**Assignment:**
Only the lines below, from the one with "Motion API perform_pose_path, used" through the one with "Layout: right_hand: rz", are to be written out, exactly.

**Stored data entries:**
● ● ●
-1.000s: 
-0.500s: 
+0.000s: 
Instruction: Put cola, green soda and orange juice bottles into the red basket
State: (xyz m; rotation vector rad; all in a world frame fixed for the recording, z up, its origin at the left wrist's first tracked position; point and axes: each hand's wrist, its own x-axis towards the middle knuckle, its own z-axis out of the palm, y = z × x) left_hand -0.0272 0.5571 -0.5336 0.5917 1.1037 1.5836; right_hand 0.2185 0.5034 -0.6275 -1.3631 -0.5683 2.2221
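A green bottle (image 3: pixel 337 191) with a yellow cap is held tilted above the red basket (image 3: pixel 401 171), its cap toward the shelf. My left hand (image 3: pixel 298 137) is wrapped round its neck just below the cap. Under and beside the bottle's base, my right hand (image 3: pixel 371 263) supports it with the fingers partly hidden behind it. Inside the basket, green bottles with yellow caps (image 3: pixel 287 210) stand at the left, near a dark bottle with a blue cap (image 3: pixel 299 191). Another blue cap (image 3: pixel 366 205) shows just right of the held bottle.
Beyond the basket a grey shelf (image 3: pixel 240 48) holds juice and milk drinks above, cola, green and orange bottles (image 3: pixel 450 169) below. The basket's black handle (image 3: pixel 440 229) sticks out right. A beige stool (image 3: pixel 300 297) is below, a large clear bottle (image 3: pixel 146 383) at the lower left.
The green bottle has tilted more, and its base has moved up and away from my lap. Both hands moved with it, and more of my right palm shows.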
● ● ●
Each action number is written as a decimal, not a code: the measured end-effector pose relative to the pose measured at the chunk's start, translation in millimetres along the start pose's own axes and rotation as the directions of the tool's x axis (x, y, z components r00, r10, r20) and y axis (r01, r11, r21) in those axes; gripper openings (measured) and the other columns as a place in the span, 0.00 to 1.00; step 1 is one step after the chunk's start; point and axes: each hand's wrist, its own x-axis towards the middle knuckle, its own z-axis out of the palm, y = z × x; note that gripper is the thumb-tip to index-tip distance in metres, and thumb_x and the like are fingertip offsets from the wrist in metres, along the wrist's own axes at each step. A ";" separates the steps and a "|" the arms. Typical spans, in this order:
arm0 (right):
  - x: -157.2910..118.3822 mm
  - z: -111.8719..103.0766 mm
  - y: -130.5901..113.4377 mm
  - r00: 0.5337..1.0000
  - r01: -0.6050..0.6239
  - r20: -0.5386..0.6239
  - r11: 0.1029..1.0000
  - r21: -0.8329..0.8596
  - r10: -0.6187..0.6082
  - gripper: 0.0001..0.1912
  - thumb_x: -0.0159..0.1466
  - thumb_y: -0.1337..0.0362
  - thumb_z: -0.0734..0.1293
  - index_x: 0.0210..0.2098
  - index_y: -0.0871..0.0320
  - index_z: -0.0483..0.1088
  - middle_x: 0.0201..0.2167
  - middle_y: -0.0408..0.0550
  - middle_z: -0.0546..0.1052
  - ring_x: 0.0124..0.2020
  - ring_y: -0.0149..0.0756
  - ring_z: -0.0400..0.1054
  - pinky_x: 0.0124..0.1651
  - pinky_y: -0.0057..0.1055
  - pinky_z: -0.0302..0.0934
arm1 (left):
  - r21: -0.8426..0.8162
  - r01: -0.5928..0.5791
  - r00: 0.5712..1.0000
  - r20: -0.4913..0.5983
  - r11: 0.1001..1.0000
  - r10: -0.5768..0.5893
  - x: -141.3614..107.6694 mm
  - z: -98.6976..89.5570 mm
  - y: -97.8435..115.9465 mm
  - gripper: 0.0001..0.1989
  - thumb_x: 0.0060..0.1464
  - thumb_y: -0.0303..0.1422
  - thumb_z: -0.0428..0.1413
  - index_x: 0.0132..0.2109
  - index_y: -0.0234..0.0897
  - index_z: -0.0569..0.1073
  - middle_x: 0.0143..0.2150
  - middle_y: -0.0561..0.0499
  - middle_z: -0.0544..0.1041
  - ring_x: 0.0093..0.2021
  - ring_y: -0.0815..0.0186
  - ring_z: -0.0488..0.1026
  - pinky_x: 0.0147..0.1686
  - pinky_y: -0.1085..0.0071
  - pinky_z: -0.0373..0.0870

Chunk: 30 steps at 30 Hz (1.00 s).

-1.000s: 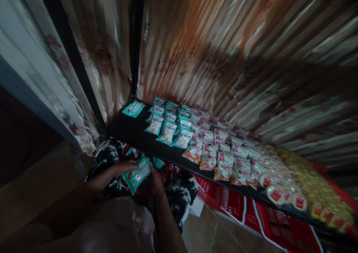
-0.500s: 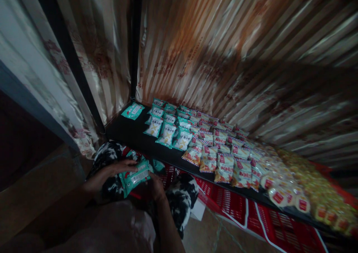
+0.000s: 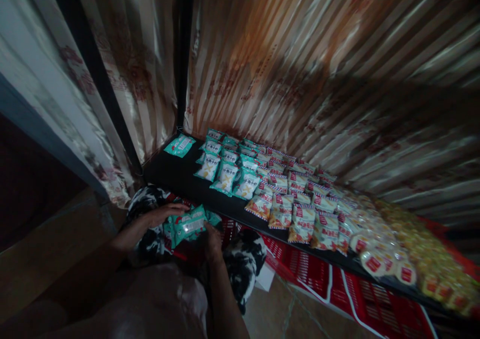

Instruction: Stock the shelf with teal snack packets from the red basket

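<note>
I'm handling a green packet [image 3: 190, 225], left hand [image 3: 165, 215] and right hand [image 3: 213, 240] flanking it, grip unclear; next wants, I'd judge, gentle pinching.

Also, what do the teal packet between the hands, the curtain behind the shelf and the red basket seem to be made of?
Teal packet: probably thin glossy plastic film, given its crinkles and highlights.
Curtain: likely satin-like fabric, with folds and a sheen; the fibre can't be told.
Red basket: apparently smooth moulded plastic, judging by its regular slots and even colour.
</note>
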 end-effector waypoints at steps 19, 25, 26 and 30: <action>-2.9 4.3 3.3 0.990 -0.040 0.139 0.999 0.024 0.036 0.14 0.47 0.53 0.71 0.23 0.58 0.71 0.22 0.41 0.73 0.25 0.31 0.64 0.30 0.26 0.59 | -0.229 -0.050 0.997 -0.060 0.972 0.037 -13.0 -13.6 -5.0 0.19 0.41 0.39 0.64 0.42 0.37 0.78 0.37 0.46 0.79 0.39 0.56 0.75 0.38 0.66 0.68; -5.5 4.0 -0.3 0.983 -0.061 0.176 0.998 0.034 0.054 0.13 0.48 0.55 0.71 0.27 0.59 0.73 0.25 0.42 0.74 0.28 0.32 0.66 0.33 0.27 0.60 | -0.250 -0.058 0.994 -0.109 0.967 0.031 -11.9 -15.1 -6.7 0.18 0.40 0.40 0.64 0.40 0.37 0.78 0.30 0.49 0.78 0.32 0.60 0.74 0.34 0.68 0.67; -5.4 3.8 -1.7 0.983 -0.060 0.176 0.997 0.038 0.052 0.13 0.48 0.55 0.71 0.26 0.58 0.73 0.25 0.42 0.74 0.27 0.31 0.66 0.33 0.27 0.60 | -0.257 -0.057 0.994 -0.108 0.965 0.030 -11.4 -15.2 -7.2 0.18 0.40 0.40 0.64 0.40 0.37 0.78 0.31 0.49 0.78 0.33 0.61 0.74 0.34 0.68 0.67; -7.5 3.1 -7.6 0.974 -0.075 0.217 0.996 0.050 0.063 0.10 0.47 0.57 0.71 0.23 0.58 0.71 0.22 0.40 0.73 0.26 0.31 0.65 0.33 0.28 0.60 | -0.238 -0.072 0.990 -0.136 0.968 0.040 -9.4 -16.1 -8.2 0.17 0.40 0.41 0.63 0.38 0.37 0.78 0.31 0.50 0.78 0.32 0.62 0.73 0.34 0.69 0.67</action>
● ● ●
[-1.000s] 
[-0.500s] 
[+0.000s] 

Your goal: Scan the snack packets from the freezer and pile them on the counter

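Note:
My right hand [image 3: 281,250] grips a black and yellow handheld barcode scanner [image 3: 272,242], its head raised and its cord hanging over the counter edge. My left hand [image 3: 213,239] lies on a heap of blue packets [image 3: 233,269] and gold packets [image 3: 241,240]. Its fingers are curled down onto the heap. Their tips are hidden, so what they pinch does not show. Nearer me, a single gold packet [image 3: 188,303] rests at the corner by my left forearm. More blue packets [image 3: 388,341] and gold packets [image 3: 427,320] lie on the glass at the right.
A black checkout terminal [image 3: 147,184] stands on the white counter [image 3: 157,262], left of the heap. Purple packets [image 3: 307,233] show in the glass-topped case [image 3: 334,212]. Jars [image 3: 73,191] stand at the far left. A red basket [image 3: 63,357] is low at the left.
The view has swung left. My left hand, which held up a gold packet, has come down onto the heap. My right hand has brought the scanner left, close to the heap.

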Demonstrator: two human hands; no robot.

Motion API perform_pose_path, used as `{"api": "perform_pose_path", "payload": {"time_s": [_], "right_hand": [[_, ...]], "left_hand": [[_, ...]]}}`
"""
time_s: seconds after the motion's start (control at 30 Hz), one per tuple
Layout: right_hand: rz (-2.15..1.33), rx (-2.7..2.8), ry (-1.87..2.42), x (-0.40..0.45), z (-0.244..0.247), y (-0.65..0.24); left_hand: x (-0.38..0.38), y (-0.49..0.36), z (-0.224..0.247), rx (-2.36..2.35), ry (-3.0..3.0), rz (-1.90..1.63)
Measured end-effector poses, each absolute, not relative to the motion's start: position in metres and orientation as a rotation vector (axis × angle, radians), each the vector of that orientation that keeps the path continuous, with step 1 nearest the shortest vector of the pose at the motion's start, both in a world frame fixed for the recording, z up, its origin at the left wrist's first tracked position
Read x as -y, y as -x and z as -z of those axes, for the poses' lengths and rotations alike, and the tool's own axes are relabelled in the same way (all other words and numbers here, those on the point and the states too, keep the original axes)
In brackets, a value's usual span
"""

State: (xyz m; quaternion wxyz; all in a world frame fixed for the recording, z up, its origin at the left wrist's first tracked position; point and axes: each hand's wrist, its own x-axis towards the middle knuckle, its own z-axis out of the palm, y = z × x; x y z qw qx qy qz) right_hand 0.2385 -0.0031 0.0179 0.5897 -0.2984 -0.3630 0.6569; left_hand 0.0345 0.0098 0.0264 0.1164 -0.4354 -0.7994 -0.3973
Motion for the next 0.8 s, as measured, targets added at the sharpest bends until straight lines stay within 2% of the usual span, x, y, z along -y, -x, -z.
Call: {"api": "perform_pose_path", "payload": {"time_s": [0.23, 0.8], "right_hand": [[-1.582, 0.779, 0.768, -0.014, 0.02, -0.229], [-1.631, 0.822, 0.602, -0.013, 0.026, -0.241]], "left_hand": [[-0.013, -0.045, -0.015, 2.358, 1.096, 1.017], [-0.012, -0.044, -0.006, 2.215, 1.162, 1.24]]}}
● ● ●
**Reply to the exercise:**
Motion API perform_pose_path, used as `{"api": "perform_pose_path", "payload": {"time_s": [_], "right_hand": [[_, ...]], "left_hand": [[_, ...]]}}`
"""
time_s: seconds after the motion's start (control at 30 Hz), one per tuple
Layout: right_hand: rz (-2.15..1.33), rx (-2.7..2.8), ry (-1.87..2.42), x (-0.40..0.45), z (-0.244..0.247), y (-0.65..0.24); left_hand: x (-0.38..0.38), y (-0.49..0.36), z (-0.224..0.247), rx (-2.36..2.35), ry (-3.0..3.0), rz (-1.90..1.63)

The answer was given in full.